→ Required action:
Print the whole listing, character for character.
========================================
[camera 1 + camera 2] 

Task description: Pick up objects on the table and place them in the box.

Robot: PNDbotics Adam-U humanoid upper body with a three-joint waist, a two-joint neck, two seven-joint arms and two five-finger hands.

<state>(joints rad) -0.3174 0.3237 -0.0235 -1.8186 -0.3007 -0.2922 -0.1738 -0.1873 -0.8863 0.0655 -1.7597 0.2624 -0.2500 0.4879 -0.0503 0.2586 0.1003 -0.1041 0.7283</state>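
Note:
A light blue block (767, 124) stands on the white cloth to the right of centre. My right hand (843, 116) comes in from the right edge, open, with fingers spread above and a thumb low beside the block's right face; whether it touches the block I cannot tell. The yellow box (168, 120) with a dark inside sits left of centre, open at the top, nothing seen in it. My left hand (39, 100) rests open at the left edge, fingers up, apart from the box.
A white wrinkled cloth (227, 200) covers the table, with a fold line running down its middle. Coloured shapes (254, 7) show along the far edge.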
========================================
→ Exercise response:
[camera 1 + camera 2] 

Task description: Pick up objects on the table and place them in the box.

Robot: PNDbotics Adam-U humanoid upper body with a three-joint waist, a two-joint neck, two seven-joint arms and two five-finger hands.

<state>(joints rad) -0.3174 0.3237 -0.0235 -1.8186 -0.3007 -0.2922 -0.1738 -0.1873 -0.8863 0.0655 -1.7597 0.2624 -0.2500 0.4879 -0.0503 0.2586 0.1003 -0.1041 0.7283</state>
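Note:
A light blue block (767, 124) stands on the white cloth to the right of centre. My right hand (843, 116) comes in from the right edge, open, with fingers spread above and a thumb low beside the block's right face; whether it touches the block I cannot tell. The yellow box (168, 120) with a dark inside sits left of centre, open at the top, nothing seen in it. My left hand (39, 100) rests open at the left edge, fingers up, apart from the box.
A white wrinkled cloth (227, 200) covers the table, with a fold line running down its middle. Coloured shapes (254, 7) show along the far edge.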

The answer requires no further additions.